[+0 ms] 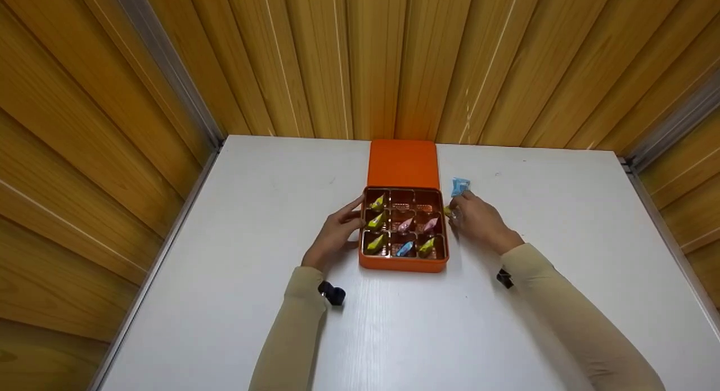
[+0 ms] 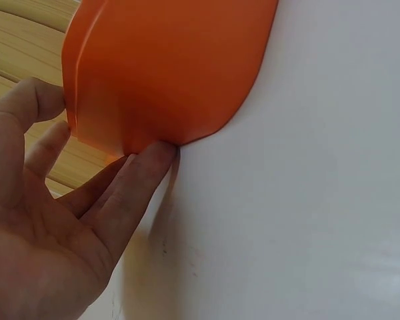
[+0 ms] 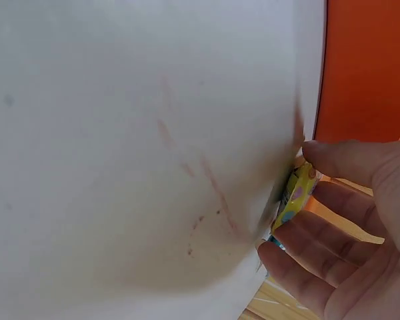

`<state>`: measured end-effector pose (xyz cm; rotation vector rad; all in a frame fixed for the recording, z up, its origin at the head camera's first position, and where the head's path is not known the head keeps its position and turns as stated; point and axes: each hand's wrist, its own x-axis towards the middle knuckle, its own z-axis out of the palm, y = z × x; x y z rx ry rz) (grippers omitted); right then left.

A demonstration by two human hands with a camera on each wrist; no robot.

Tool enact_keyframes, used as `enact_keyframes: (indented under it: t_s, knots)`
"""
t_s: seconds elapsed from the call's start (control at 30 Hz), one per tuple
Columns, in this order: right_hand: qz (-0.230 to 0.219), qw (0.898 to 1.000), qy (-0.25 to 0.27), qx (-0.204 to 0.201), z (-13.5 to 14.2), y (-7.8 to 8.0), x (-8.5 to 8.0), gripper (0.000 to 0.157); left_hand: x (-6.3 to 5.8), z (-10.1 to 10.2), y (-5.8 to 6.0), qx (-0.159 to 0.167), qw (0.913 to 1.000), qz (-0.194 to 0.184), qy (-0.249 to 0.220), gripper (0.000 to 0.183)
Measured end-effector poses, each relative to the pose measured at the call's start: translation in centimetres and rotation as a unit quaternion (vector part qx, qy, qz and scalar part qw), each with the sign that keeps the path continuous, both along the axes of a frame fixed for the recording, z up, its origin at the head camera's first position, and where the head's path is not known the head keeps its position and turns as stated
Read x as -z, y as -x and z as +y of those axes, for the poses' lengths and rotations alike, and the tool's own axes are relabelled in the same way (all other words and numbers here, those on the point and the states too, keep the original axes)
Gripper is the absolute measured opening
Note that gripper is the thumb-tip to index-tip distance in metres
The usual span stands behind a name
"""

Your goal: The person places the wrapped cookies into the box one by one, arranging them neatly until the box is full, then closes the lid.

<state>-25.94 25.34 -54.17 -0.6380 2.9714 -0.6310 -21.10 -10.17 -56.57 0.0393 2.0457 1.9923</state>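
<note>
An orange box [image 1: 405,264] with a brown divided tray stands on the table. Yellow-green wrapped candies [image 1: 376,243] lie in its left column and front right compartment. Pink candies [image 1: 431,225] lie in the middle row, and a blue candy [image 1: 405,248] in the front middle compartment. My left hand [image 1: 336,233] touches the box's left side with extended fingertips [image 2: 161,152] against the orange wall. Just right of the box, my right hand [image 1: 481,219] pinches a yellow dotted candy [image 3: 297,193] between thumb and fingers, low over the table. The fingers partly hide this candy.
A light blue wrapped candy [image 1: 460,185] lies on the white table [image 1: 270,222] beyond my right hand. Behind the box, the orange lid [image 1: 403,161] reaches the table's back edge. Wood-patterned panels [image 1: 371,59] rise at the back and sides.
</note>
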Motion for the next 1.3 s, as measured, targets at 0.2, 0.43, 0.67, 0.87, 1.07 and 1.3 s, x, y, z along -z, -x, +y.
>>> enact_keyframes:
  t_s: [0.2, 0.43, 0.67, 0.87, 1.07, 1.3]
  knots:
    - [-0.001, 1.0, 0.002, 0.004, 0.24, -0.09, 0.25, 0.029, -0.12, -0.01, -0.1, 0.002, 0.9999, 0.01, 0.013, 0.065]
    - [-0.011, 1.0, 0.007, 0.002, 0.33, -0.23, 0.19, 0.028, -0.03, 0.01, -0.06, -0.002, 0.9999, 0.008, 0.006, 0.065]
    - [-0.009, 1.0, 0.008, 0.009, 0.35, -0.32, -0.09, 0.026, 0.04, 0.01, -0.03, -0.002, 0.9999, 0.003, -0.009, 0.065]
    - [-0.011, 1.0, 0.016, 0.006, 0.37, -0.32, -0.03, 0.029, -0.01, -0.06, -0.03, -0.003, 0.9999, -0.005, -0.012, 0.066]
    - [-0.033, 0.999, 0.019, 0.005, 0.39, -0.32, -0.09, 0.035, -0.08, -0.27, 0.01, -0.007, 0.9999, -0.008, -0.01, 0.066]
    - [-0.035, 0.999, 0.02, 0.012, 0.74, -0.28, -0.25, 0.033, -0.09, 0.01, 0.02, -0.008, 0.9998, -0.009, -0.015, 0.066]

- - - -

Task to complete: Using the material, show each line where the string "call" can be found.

Result of the exercise:
t_s: seconds elapsed from the call's start (control at 30 Hz), one per tuple
Measured end-effector poses, each relative to the pose measured at the call's start: translation in centimetres and rotation as a unit quaternion (vector part qx, qy, qz and scalar part qw), each with the sign that keeps the path continuous, both along the axes of a frame fixed for the recording, z up, its origin at the head camera's first position, and where the head's path is not known the head keeps its position and turns as stated

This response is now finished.